Spencer, 74, says it's concerns over the effects of polygamy on women and children that has her devoting her energies to speaking out against polygamy.

Author of Shattered Dreams: My Life as a Polygamist's Wife, she was born into a polygamous family in Utah, like her mother, grandmother and great-grandmother also had been before her.

Raised in a fringe community of Mormon fundamentalists, Spencer was one of 31 children in her large family. "You can imagine being lost in the shuffle of 31 children," she said

The Mormon Church banned polygamy 119 years ago this week, but FLDS groups continue the practice.

"My own father was arrested in 1944 for polygamy in Salt Lake City," said Spencer. "He spent more than two years in prison for polygamy … so it was our mothers' duty to indoctrinate us."

Taught to believe that polygamy was not only expected — but required — to receive the rewards of heaven, in 1953, she married Verlan LeBaron, a man who was already married to her half-sister. She was 16 on her wedding day. Spencer would go on to have 13 children with LeBaron, and to see him take another eight wives. She describes her life at the time as one of poverty, drudgery and despair.

"Girls are denied education. Many girls married at 14 and 15. The men always say ‘marry them young so you can train them.' They're told all they need to know is how to keep house and raise children, so it makes it impossible for women to move into the outside world. They can't leave the family because they don't have the skills to survive on their own. The men make the rules."

Told of the September 23 ruling, Spencer said Canada has lost an important opportunity to ensure equality for all, no matter their age or gender. "Religion has no right to cover up abuse," she said. "Abuse hidden under the guise of religion is absolutely wrong."

FLDS groups aren't the only ones who practice polygamy. Other fringe sects and some fundamentalist Muslims also engage in polygamous marriage. But according to Farzana Hassan, president of the Muslim Canadian Congress, polygamous marriage is an "oppressive institution."

"It's all about dominance, control and power structures," she says, noting that "extremely young" Muslim women have been imported to Canada for the purpose of becoming polygamous wives. "I'm not even sure that their consent counts in such cases," Hassan said.
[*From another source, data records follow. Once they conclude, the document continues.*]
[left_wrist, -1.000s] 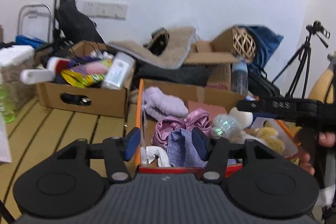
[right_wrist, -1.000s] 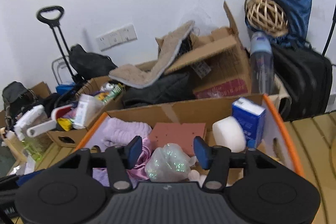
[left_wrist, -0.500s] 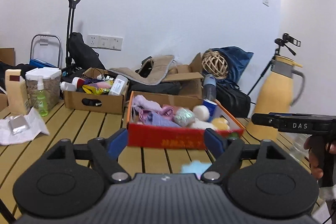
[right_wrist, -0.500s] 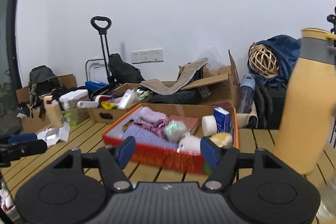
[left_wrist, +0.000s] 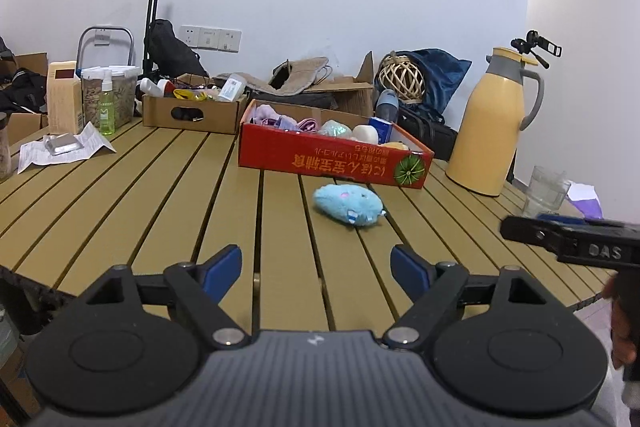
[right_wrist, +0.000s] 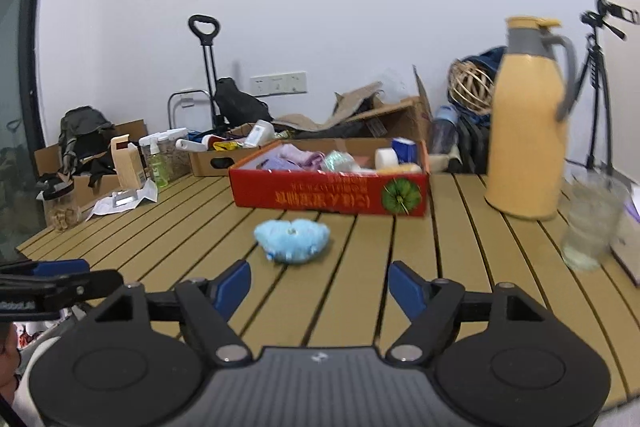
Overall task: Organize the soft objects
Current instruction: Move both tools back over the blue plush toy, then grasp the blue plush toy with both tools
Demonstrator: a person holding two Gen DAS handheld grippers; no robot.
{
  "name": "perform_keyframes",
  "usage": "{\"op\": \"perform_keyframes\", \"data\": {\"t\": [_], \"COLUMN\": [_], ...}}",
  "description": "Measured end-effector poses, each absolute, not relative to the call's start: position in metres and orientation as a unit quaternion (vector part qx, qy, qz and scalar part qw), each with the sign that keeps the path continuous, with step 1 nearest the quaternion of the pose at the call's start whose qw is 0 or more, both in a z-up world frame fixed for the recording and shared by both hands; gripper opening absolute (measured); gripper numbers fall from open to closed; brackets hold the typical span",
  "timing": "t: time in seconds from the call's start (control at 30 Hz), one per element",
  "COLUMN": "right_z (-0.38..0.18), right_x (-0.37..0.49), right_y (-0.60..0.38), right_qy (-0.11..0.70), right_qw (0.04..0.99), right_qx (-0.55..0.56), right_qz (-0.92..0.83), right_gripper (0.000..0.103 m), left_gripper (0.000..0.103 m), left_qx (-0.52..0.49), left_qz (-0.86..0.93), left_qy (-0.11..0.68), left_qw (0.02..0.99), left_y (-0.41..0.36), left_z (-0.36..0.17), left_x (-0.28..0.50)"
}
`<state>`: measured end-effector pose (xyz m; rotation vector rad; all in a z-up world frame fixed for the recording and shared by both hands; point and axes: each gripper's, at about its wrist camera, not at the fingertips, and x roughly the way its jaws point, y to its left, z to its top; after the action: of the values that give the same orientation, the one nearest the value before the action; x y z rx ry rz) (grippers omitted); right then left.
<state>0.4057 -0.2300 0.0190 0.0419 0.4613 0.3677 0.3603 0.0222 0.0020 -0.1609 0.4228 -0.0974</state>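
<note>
A light blue plush toy (left_wrist: 347, 205) lies on the slatted wooden table in front of a red cardboard box (left_wrist: 332, 161); it also shows in the right wrist view (right_wrist: 293, 241), with the red box (right_wrist: 332, 193) behind it. The box holds soft things: purple cloths (left_wrist: 276, 119), an iridescent ball (left_wrist: 336, 128), a white roll (left_wrist: 366, 133). My left gripper (left_wrist: 318, 269) is open and empty, held back above the table's near edge. My right gripper (right_wrist: 320, 287) is open and empty, a little short of the plush toy.
A yellow thermos jug (left_wrist: 500, 123) and a glass (left_wrist: 546, 189) stand to the right of the box. A brown cardboard box (left_wrist: 192, 109) of bottles, a tan carton (left_wrist: 64, 97), a green spray bottle (left_wrist: 106, 103) and papers (left_wrist: 64, 149) sit at the left.
Both grippers have pulled far back from above the red box to the table's near edge and opened wider. The blue plush toy now shows on the table.
</note>
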Motion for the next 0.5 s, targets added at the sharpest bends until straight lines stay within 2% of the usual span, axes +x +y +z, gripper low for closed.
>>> {"op": "perform_keyframes", "data": {"t": [0.2,0.37,0.5], "right_z": [0.007,-0.008,-0.015], "right_x": [0.4,0.428,0.468], "right_y": [-0.246,-0.249,-0.235], "right_qy": [0.239,0.251,0.268], "right_qw": [0.958,0.952,0.943], "right_qx": [0.047,0.077,0.096], "right_qz": [0.151,0.157,0.172], "right_gripper": [0.075,0.075,0.074], "left_gripper": [0.083,0.083,0.076], "left_qx": [-0.086,-0.093,-0.113], "left_qz": [-0.065,-0.077,-0.101], "left_qy": [0.21,0.225,0.234], "left_qw": [0.972,0.967,0.96], "left_y": [0.016,0.009,0.008], "left_z": [-0.003,-0.01,-0.004], "left_x": [0.364,0.395,0.451]}}
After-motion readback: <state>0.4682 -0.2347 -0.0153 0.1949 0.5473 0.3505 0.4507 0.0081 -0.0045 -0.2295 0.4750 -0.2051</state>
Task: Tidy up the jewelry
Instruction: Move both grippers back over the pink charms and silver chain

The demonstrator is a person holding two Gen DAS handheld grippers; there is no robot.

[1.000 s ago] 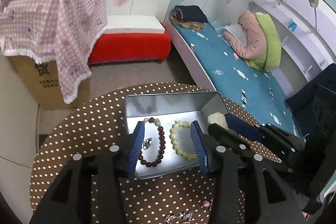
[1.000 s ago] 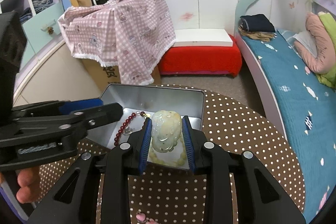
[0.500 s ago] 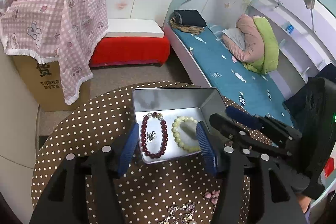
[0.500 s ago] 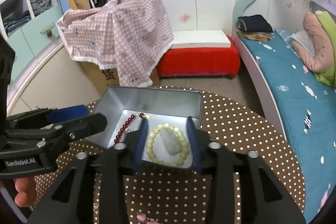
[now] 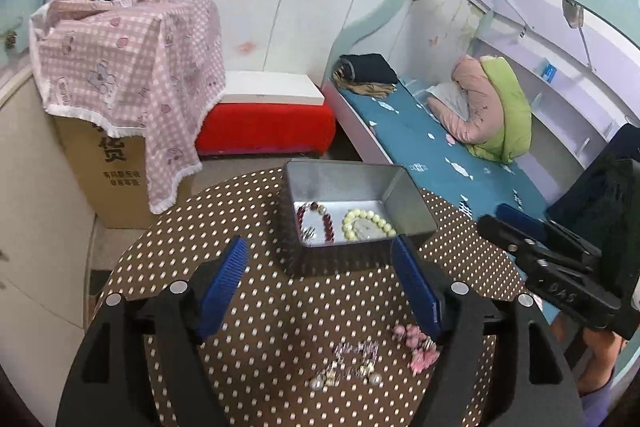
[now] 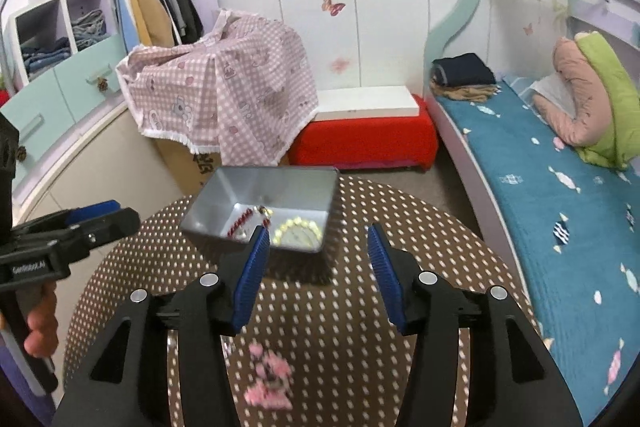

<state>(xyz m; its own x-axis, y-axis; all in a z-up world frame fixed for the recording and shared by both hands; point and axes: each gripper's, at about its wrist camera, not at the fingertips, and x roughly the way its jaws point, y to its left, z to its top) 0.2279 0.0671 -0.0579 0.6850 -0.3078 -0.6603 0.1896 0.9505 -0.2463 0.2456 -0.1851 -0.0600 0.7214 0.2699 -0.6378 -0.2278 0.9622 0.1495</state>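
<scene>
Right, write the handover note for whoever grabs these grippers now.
Left gripper: open, empty, its jaws just been opening.
Right gripper: open, empty; its jaws have just been opening after dropping the pale jade pendant, which lies inside the cream bead bracelet.
Done: dark red bead bracelet, a small silver piece, cream bracelet and pendant sit in the grey metal tin.
Left: pink flower pieces and a pearl-and-silver cluster on the brown polka-dot table.

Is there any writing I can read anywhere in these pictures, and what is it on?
"GenRobot.AI": on the side of the left tongs, in the right wrist view.
Large Chinese characters with smaller lines beneath: on the cardboard box, too blurred to read.
Raised marking on the right tongs body: unreadable.
</scene>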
"Freedom of religion has to be seen within the larger human rights issue. And if human rights are being trumped by a religious practice, then that's not acceptable."

Spencer agrees. A self-described born-again Christian today, living in a monogamous marriage, she says she found real freedom only through coming to a new understanding of and relationship with God, and it's her faith that motivates her today.

"It is abuse for parents to marry [their girls off as] child brides, and for them to have babies so soon. I think it's an absolute crime when a woman has a dozen or more children, so five-year olds have to change diapers and work, work, work. It is child slavery," Spencer said.

"I want to be that voice for every woman who through fear, remains silent."